- Task description: Your task is to copy the data exactly while leaving out every picture.

- Source material:
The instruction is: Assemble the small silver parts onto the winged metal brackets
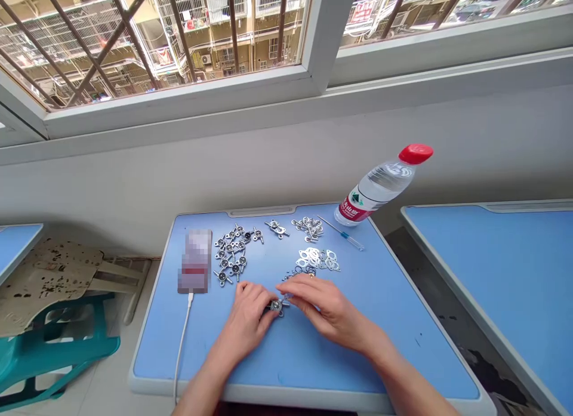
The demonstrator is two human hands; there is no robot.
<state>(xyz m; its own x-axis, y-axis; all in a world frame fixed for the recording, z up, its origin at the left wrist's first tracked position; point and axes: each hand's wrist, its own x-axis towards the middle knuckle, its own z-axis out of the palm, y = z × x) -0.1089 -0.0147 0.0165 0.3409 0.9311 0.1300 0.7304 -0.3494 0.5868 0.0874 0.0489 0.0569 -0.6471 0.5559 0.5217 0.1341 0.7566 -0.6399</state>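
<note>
Our left hand and right hand curl closed, pinching a small metal cross-shaped fitting between them, low over the blue desk, near a scatter of matching fittings.

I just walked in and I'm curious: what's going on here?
A person at a blue desk is holding a small metal part between their left hand and right hand. Just ahead lie a heap of similar metal parts, a pile of flat metal pieces and a small screwdriver.
</note>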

- Written answer:
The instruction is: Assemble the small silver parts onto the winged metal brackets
The demonstrator is two human hands; there is no robot.
<state>(xyz m; its own x-axis, y-axis; all in a world frame fixed for the recording, z up, its origin at the left wrist's first tracked position; point and axes: each hand's wrist, its own x-axis towards the middle knuckle, its own z-axis out of the palm, y = z × x) -0.1089 -0.0147 0.0165 0.3409 0.9311 0.1300 0.7304 -0.3494 0.5868 0.0874 0.0489 0.0569 -0.6471 0.5559 0.5217 0.1341 0.7566 -0.6399</state>
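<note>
Our left hand and right hand curl closed, pinching a small metal cross-shaped fitting between them, low over the blue desk, near a scatter of matching fittings.

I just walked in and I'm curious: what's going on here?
A person at a blue desk is holding a small metal part between their left hand and right hand. Just ahead lie a heap of similar metal parts, a pile of flat metal pieces and a small screwdriver.
</note>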

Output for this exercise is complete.